Chapter 0:
IISEKAI ~World Beneath The Moonlit Night~
[Disclaimer: This series is 100% made for entertainment purposes and is set in a fantastical world so it doesn’t have any direct connection with the real world.]
I didn’t remember where it actually started…
This life was really, really hell... I was born into a world where everything was fine.
Born in a friendly, caring, and comfortably middle-class family.
Yet, there were issues at school at my early age.
I struggled with low communication skills.
I found it incredibly difficult to talk to teachers or friends.
I was scared of them.
When they spoke to me, I couldn't respond.
My mind went blank, I could only stare at them or look at the ground.
Kindergarten and elementary school were the worst parts of my daily life.
I had no trouble speaking with my family; I could even joke with them.
But at school, I couldn't.
In fourth grade, I started pushing myself to get closer to my friends and talk to my teachers.
It didn't go well at first, but slowly, I made progress.
Around sixth grade, I had finally started to feel more comfortable talking to them.
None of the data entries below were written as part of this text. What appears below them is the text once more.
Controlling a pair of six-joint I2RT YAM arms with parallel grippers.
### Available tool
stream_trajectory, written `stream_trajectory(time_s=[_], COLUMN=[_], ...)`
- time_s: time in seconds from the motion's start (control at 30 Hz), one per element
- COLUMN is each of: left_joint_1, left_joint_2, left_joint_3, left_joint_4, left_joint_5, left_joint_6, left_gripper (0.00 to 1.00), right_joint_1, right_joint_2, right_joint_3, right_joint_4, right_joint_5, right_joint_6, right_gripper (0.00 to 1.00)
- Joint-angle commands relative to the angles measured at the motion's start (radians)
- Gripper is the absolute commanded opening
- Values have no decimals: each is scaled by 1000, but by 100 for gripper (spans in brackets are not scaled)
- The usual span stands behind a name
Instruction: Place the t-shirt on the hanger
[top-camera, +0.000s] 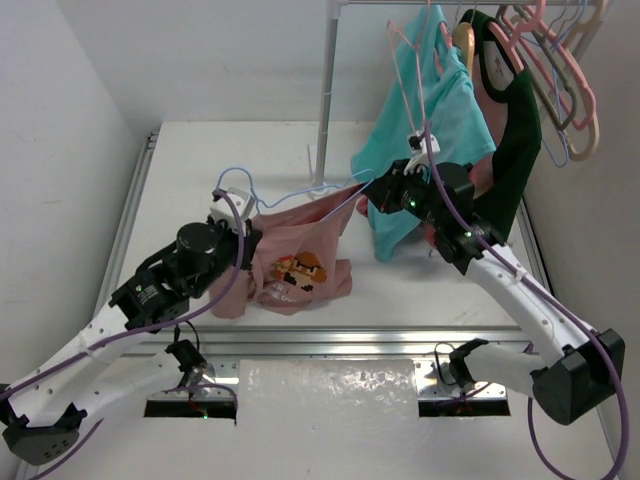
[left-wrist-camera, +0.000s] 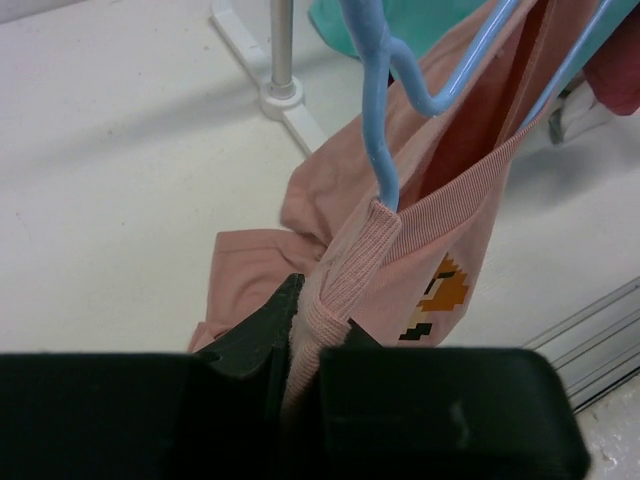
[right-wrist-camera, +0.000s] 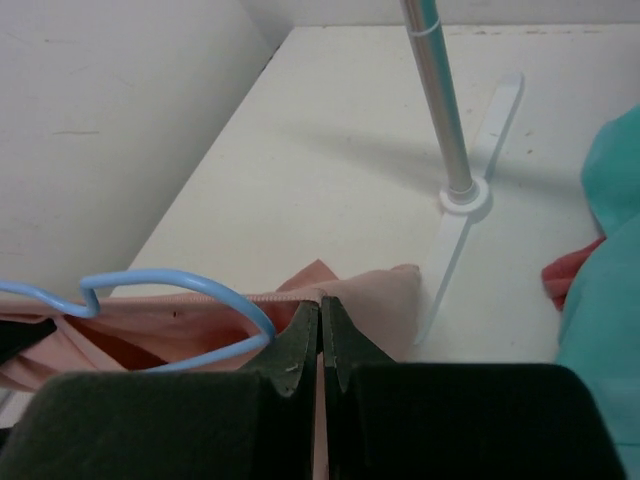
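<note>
Aluminium rail (top-camera: 330, 345) is seen edging a white bench (top-camera: 190, 160) enclosed by white walls (top-camera: 200, 50). The t-shirt (top-camera: 300, 265) is stretched between the hands, its collar pinched by the closed left hand (left-wrist-camera: 305, 300) and its edge by the closed right hand (right-wrist-camera: 320, 320). The hanger (left-wrist-camera: 375, 120) is threaded through the neck.

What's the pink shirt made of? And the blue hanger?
The t-shirt looks like soft knit fabric, probably cotton: matte, limp folds, fine ribbing on the collar. The hanger looks like thin wire with a smooth, slightly shiny light blue coating, likely plastic over metal; the core isn't visible.
</note>
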Motion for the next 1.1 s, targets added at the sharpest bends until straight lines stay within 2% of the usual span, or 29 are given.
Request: stream_trajectory(time_s=[0.0,0.07,0.27,0.4,0.6,0.7,0.93,1.07], left_joint_1=[5,5,4,2,0,-1,-12,-13], left_joint_2=[-15,5,72,131,83,91,169,230], left_joint_3=[13,19,27,41,21,15,18,58], left_joint_4=[20,0,-32,-41,-26,-35,-34,-61], left_joint_5=[-23,-85,-127,-59,-37,-57,-66,-72], left_joint_6=[22,12,6,12,25,22,17,5], left_gripper=[0,0,0,0,0,0,0,0], right_joint_1=[-34,-34,-33,-34,-82,-146,-160,-160], right_joint_2=[-6,-21,-55,-26,71,86,115,100], right_joint_3=[127,142,210,282,392,434,543,511], right_joint_4=[-111,-138,-214,-268,-326,-337,-374,-343], right_joint_5=[154,177,220,234,317,274,134,-34], right_joint_6=[-95,-98,-139,-199,-290,-290,-308,-267], right_gripper=[0,0,0,0,0,0,0,0])
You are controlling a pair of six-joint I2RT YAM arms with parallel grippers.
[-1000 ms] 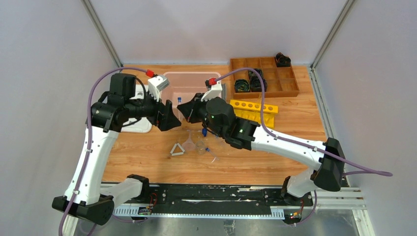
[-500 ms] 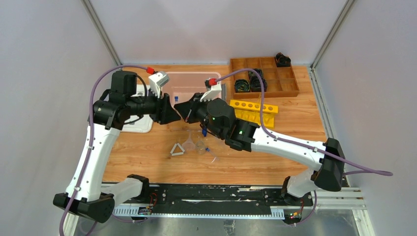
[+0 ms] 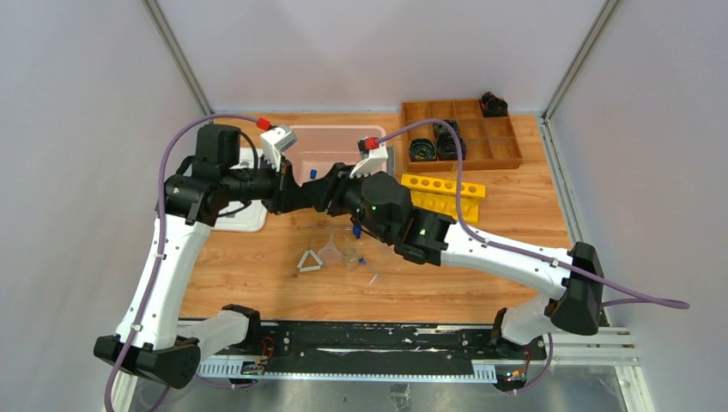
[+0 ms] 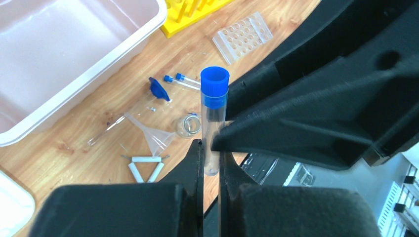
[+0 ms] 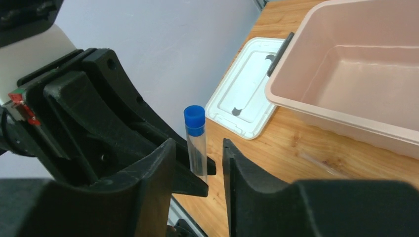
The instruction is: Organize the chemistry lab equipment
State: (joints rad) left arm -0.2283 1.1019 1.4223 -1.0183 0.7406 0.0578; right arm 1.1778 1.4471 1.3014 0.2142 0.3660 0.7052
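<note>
Room: pale walls close me in on three sides, with metal posts in the far corners.
Table [image 3: 515, 215]: bare wood planks; my two arms are bolted at its near edge.
Landmark: the pink bin [image 3: 330, 148] stands open at the far middle of the table, and I place everything else from it.
Around the bin: its white lid [image 5: 247, 96] lies flat to its left; the yellow rack [image 3: 442, 190] is to its right; the wooden tray [image 3: 468, 137] with black coiled bundles is farther right.
Loose pieces: the white triangle [image 3: 309, 261], clear funnel [image 3: 330, 249] and small jar [image 3: 349, 253] lie together on the table nearer to me than the bin; two capped tubes [image 4: 180, 79] and a clear tube rack [image 4: 243, 37] show in the left wrist view.
Step in hand: as I judge it, a mid-air handover of one tube [image 4: 214, 123], blue cap up, just in front of the bin.
Left tool [image 4: 211, 157]: clamped on the tube's lower end.
Right tool [image 5: 197, 160]: jaws parted on either side of the tube, with a visible gap.
Next move: the right tool needs to back clear without knocking the tube, and then I should carry it upright to a rack hole or the bin.
</note>
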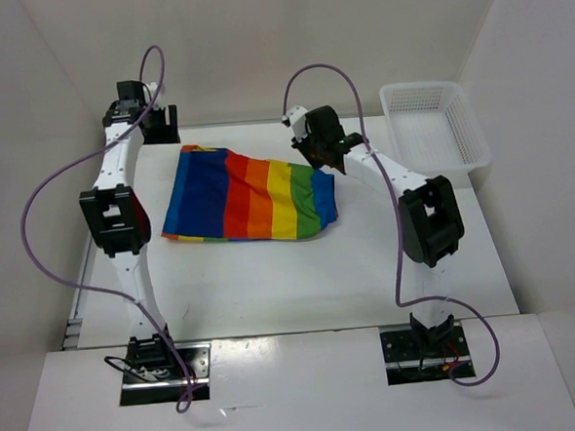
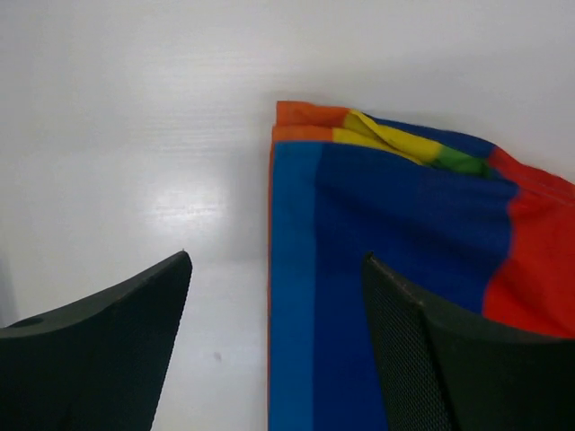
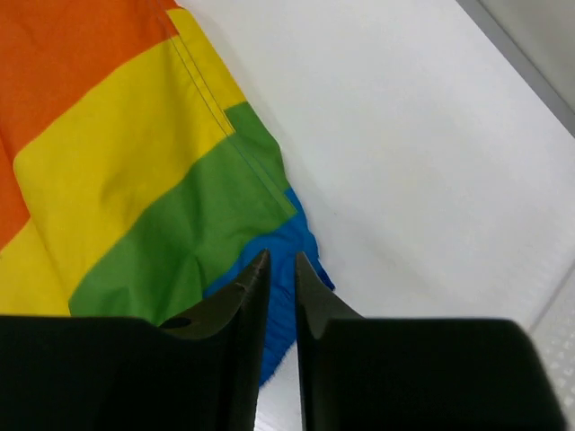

My best friends would often invite me to play, and things were improving.
However, I still didn't talk much.
By the way, my grades have been improving since second grade.
That's why the teachers liked me so much.
I didn't cause problems or disrupt class.
Sixth grade was the peak.
Got almost perfect scores in every subject.
Everything was going well until the graduation exams were about to begin.
That time, a pandemic hit, and all students had to stay home.
At first, it was fun…more than a year off from school.
What elementary student wouldn't like that?
Luckily, my parents managed to stay stable financially, despite the pandemic disrupting everyone’s daily life.
Finally, the graduation results were announced, based on the final exams of sixth grade.
I placed third in the top rankings!
I was so grateful.
But then, my middle school life began…the start of my daily hell.
An online school?
A place where students stayed home and attended classes through a device, usually a laptop or PC.
Actually this is where everything goes worse.
I can't socialize with my friends anymore.
Everything goes into lockdown.
I stayed at home attending this ’online school’ thingy.
I was quite diligent at first due to this ‘online school’ being something new, but day by day I got even worse, I have become quite lazy.
Anyway the funniest parts are those times people lagged and some dramas we all made.
Finally I graduated and became a 2nd grade middle schooler.
My lazy days...
The things that I did was always watching anime all the time and I also have started playing more games.
Amazing fantasy and storyline.
You call it, isekai, fantasy, romcom, supernatural, magic; all checks out.
Long-achieving, strategy, fighting games
I got more and more attracted to these and it goes on until the middle of the year.
Some students started going to offline school because the pandemic has started to fell down.
This was my worst choice.
I chose to continue online school due to my laziness.
Who could even know if we just sneaked out to play some games or sleep lol.
It could've been better for me to join them in offline class and start some friend relationships for the future, but I chose poorly.
Not like normies that would just happily go to school to finally meet their friends to have fun.
I just can’t feel that feeling.
Things that happened can't be redone.
Graduated and became a 3rd grade middle schooler, such a quick 3 years.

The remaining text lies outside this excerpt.